Dallas Morning News: Marc Veasey
The Dallas Morning News once again endorsed State Rep. Marc Veasey over Domingo Garcia. "Marc Veasey, who has spent the last seven years in Austin as a state representative, is a consensus builder who has earned the respect of colleagues on both sides of the aisle", wrote the board. Veasey is clearly the better candidate and the better Democrat in this race. His recent launching of "Vamos con Veasey" serves as a reminder that you don't have to be Latino to grasp the issues that most affect the Latino community. Although the Morning News failed to mention Domingo Garcia in their endorsement, the use of the phrase "consensus builder" could further explain their motivation in endorsing against the former State Rep. Garcia was once described by Paul Burka as "a one man leper colony." Veasey is an effective legislature who fights for progressive ideals, while Garcia is divisive and self-serving legislature who works against Democrats for school vouchers.

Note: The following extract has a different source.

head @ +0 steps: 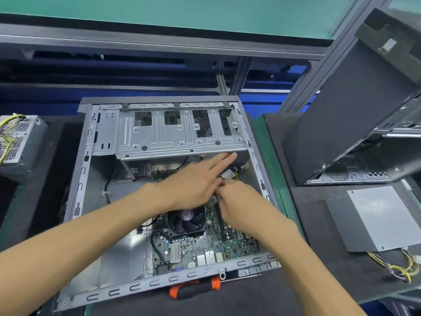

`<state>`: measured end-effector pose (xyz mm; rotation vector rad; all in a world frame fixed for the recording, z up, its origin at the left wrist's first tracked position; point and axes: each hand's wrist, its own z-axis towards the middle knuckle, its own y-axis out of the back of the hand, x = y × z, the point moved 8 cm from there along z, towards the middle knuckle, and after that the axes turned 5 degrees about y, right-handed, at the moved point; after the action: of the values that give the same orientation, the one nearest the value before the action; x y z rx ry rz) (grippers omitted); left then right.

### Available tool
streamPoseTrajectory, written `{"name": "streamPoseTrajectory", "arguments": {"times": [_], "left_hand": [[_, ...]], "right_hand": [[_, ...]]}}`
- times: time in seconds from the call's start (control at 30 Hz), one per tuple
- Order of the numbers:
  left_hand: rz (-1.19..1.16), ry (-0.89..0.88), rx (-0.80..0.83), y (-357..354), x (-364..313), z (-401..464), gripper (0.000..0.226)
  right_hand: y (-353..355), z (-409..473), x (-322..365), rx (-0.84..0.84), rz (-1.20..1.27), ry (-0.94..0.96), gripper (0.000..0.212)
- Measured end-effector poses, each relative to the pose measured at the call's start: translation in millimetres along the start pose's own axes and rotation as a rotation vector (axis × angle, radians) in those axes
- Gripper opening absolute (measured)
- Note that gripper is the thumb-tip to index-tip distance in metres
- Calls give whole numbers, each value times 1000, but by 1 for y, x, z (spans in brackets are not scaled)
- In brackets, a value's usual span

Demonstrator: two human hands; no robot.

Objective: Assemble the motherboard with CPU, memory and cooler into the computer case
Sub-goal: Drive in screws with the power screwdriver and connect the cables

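From the head camera I count two hands, both reaching into one open case (82, 169) that lies flat in front of me. My left hand (196, 185) is flat, its fingers straight and pressed together, with the tips reaching under the edge of the drive cage (177, 135). My right hand (241, 201) sits just beside it, touching it at the knuckles, with its fingers curled down. It seems to pinch something small at the cables (232, 172) just past its fingertips, but I cannot tell exactly what.

The board (205, 245) lies inside the case, beneath both hands and nearer to me than them. One cooler (189, 221) with its fan sits on the board just under my left wrist. The memory slots (224, 231) run along the board directly below my right hand, partly hidden by it. I cannot count the sticks.

One screwdriver (196, 289) with an orange and black handle lies outside the case rim, under my right forearm.

I count two power supplies: one (16, 142) well off to the left of my left hand, the other (376, 220) to the right of my right hand, with yellow and black wires trailing from it. A second case (346, 124) stands tilted beyond that supply.
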<state>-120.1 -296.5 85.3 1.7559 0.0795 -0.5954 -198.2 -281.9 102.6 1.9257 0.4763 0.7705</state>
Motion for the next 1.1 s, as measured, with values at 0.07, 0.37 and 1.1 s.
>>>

Houston Chronicle: Stephen Takach
The Chronicle endorsed Takach over opponent Steve Stockman in the Republican race for Congress in the southeast CD-36. In the endorsement, the board wrote, "Takach is a conservative with a strong financial background and a commitment to use that experience to help unravel the debt/deficit mess that's paralyzing the federal government." Takach has never run for elected office before, serving as a financial advisor previously. Takach's fundraising advantage gives him an edge over his opponent, former one term Congressman Steve Stockman. Stockman lives outside the district, but only 350 votes separated them the first time around. Although Stockman is not mentioned in the Chronicle's endorsement, he had to have played a huge role in their endorsement. Stockman has ran a bizarre campaign, hardly appearing in public and posting signs around the district that read, "Reelect Steve Stockman", even though he hasn't held elected office in more than a decade. An endorsement of Takach would have to reflect considerable unease with the more familiar Stockman.

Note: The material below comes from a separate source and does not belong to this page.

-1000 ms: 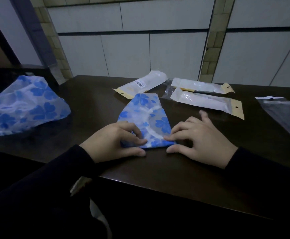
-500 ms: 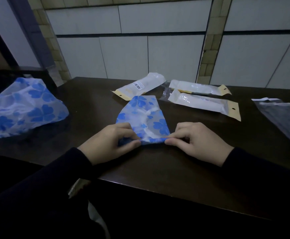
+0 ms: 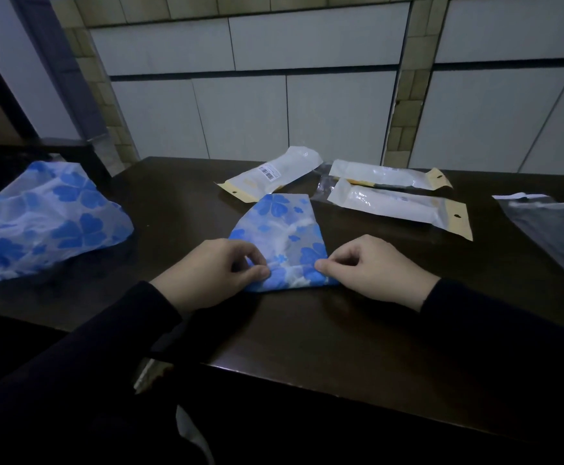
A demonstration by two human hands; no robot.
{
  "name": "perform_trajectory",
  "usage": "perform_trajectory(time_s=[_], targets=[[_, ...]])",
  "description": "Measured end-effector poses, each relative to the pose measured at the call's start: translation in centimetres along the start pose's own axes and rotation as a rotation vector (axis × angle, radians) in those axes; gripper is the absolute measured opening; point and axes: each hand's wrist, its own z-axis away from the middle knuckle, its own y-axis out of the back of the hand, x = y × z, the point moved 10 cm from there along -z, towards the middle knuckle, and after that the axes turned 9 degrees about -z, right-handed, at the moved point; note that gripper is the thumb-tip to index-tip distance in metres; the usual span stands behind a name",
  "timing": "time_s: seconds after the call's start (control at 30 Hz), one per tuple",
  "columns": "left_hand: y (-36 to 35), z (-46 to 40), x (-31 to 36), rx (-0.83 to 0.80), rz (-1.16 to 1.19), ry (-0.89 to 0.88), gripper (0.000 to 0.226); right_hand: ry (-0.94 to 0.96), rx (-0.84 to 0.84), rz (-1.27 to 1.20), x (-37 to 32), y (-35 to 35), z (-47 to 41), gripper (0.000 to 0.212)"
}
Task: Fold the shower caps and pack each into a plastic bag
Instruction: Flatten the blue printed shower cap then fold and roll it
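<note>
Hands pinching a folded shower cap on a dark wooden table.

Left hand [image 3: 210, 273] and right hand [image 3: 371, 270] each pinch a near corner of the blue floral shower cap [image 3: 282, 241] between thumb and curled fingers. Bare table [image 3: 324, 337] lies between the cap and the near edge; three packed plastic bags [image 3: 398, 209] lie just beyond it.

Left hand [image 3: 211, 273]: fingers curled, thumb and forefinger pinching.
Right hand [image 3: 374, 268]: fingers curled, pinching likewise.
Sleeves: dark, reaching both wrists.
</note>
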Motion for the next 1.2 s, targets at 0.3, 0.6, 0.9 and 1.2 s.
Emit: perform_trajectory(time_s=[0.3,0.6,0.9,1.2], targets=[[1.2,0.9,2.2,0.216,-0.147,-0.236,0.009,0.187,0.294,0.325,-2.8,1.2,1.6,0.028],[0.3,2.0,3.4,0.149,-0.105,-0.492,0.034,0.516,0.189,0.418,-5.2,-0.5,2.8,0.044],[0.2,-0.1,1.9,0.03,-0.041,-0.381,0.052,0.364,0.154,0.477,-4.3,-0.4,2.3,0.038],[1.0,-1.6,0.6,0.024,-0.058,-0.192,0.018,0.302,0.217,0.387,-4.1,0.7,0.9,0.037]])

Austin American-Statesman: Jeff Wentworth
In Jeff Wentworth's competitive Republican primary with physician Donna Campbell, the Austin American Statesman has deemed Wentworth the "obvious choice." The Statesman cites Wentworth's "independent streak" that they believe shows he is not a "knee-jerk politician." That independent streak on issues like abortion rights and tort reform has earned him a great deal of opposition in Republican circles. Tea Party darling Donna Campbell hopes that opposition will culminate in votes come July 31st, but Wentworth has been here before. In Texas, it is rare to see a Republican break ranks. Despite his many, many shortcomings, Wentworth has shown courage in some of his stances and his reelection would keep another Tea Party obstructionist from elected office.

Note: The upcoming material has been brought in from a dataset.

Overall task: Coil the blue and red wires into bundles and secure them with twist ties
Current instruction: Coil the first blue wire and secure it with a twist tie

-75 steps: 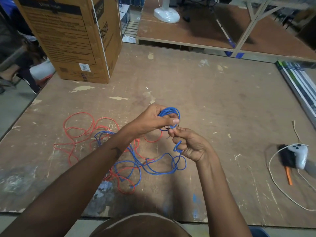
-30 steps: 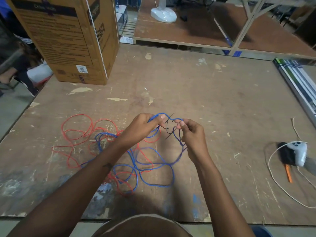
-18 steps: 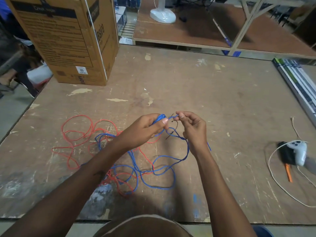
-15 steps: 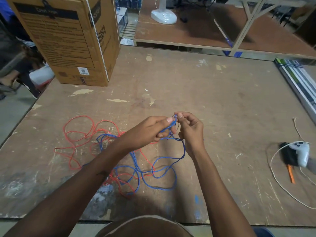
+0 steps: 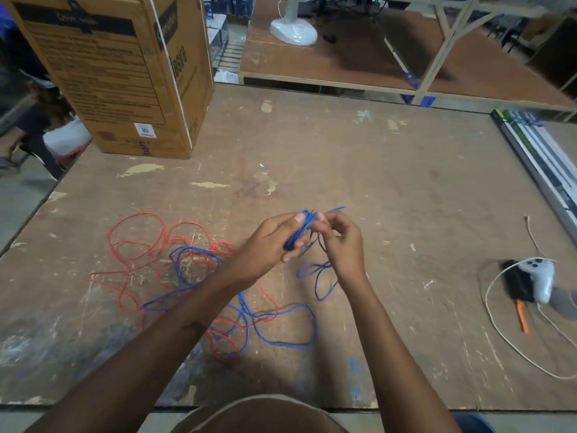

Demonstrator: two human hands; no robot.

San Antonio Express-News: Tina Torres
The Express-news cited Torres' "civic activities and background in the law" as warranting their endorsement over former city councilman Phillip Cortez. Through that work, they argue, "Torres has developed a keen understanding of San Antonio and particularly the needs of (the) average resident." The editorial board also expresses unease in her opponent's record, a record they say shows a "disturbing lack of judgment that voters should consider." Torres makes up for her lack of political experience with a record advocating for families and children, serving on the board of non-profit groups like "Healthy Families." Torres clearly has her heart in the right place and the Express-News was right to place their trust in her.